→ Task item: Please look for the string "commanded" below and report every line in which it occurs.

→ Data shown:

- Opening Delimiter -

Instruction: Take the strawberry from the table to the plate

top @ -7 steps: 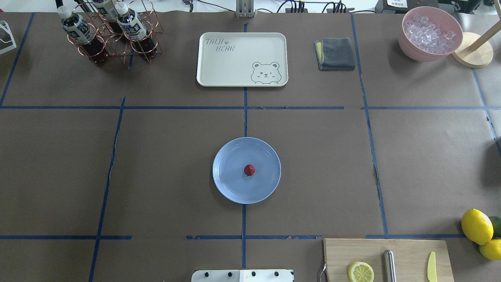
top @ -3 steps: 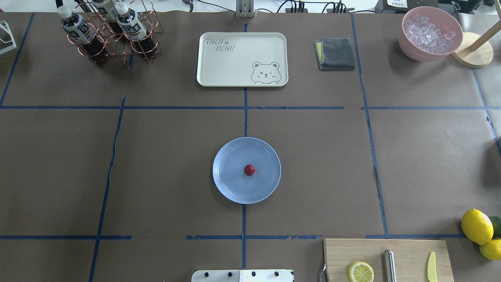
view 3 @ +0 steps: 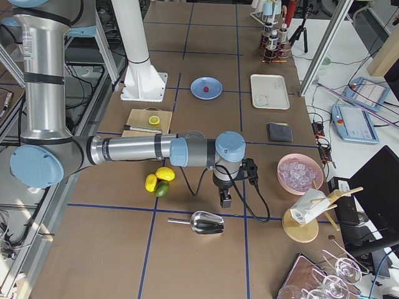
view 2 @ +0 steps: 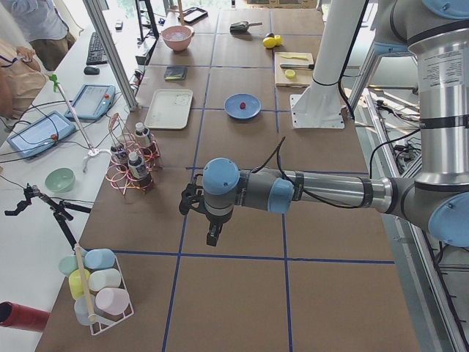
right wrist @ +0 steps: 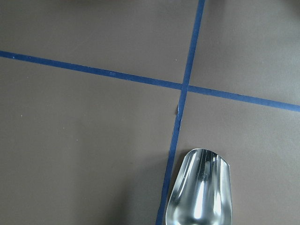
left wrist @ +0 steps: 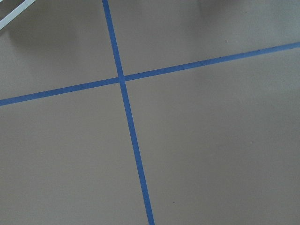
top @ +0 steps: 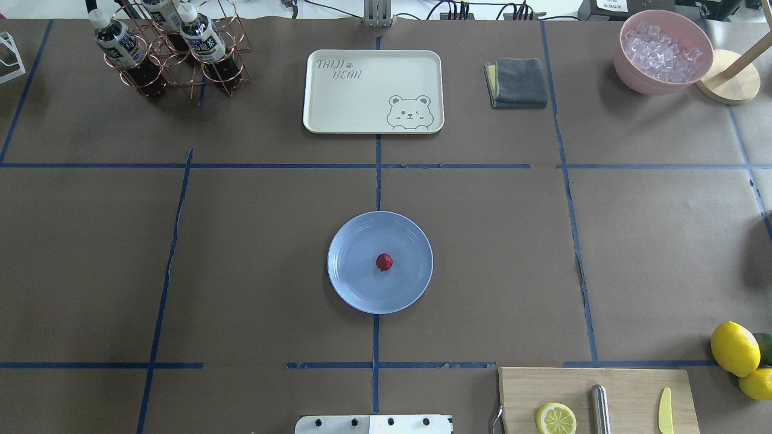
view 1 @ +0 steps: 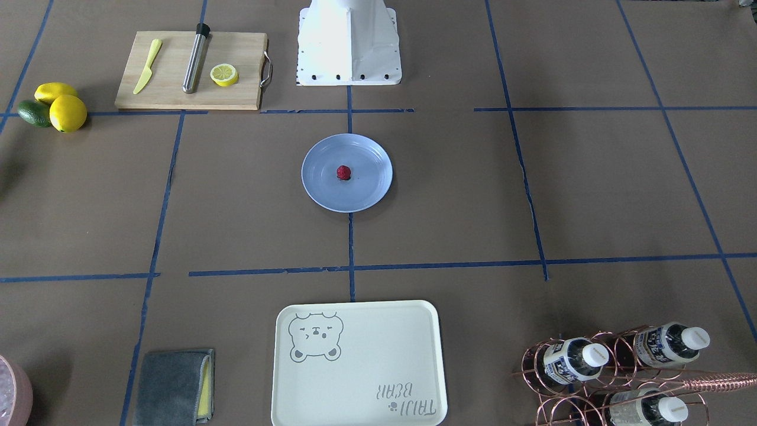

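I find the strawberry [top: 384,261] resting on the plate [top: 356,286], just 3 o'clock of its centre in the overhead view. The left gripper [view 2: 212,236] and right gripper [view 3: 223,200] hang over the table [top: 241,253], well apart from the plate. I cannot tell whether either is open or closed.

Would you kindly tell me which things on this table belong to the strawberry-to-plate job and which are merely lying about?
Belong to the job:
strawberry, already lying on the plate
table

Just lying about:
bear tray
grey cloth
pink bowl of ice
bottles
cutting board
lemons
metal scoop
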`<state>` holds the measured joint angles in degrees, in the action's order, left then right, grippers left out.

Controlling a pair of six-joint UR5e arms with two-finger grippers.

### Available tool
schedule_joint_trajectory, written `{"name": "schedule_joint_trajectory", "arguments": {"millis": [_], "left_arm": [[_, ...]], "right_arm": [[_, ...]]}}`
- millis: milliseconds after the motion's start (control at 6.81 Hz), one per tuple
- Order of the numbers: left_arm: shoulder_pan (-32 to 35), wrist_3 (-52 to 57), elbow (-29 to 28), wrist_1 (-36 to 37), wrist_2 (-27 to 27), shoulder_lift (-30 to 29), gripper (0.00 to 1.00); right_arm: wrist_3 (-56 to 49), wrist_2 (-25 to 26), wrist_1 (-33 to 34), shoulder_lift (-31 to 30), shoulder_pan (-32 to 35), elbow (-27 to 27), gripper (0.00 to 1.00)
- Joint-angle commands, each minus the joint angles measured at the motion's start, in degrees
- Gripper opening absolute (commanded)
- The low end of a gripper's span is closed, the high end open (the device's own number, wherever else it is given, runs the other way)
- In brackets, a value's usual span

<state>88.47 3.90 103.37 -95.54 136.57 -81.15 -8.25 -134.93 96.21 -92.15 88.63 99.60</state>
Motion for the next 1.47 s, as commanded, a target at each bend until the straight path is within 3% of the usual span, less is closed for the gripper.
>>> {"name": "schedule_joint_trajectory", "arguments": {"millis": [0, 147, 294, 1321], "left_arm": [[-0.93, 0.23, -0.62, -2.35, -3.77, 0.11, 1.0], [-0.93, -0.03, -1.06, -2.8, -3.6, 0.11, 1.0], [-1.02, 0.31, -1.15, -2.72, -3.51, 0.2, 1.0], [-0.93, 0.49, -2.73, -5.27, -1.57, -1.2, 1.0]], "right_arm": [[0.51, 1.06, 2.12, 0.39, -2.92, 2.07, 1.0], [0.52, 3.42, 7.19, 1.78, -2.77, 4.35, 1.0], [0.43, 3.8, 7.94, 0.75, -2.76, 5.85, 1.0], [-1.95, 1.51, 7.42, -1.72, -2.24, 5.95, 1.0]]}}
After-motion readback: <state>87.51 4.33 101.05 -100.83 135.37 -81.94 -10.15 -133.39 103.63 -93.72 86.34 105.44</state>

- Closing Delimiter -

→ Completed exercise:
- Gripper opening absolute (commanded)
Motion for the next 1.47 s, as commanded, a target at each bend until the straight path is within 3% of the usual span, less is closed for the gripper.

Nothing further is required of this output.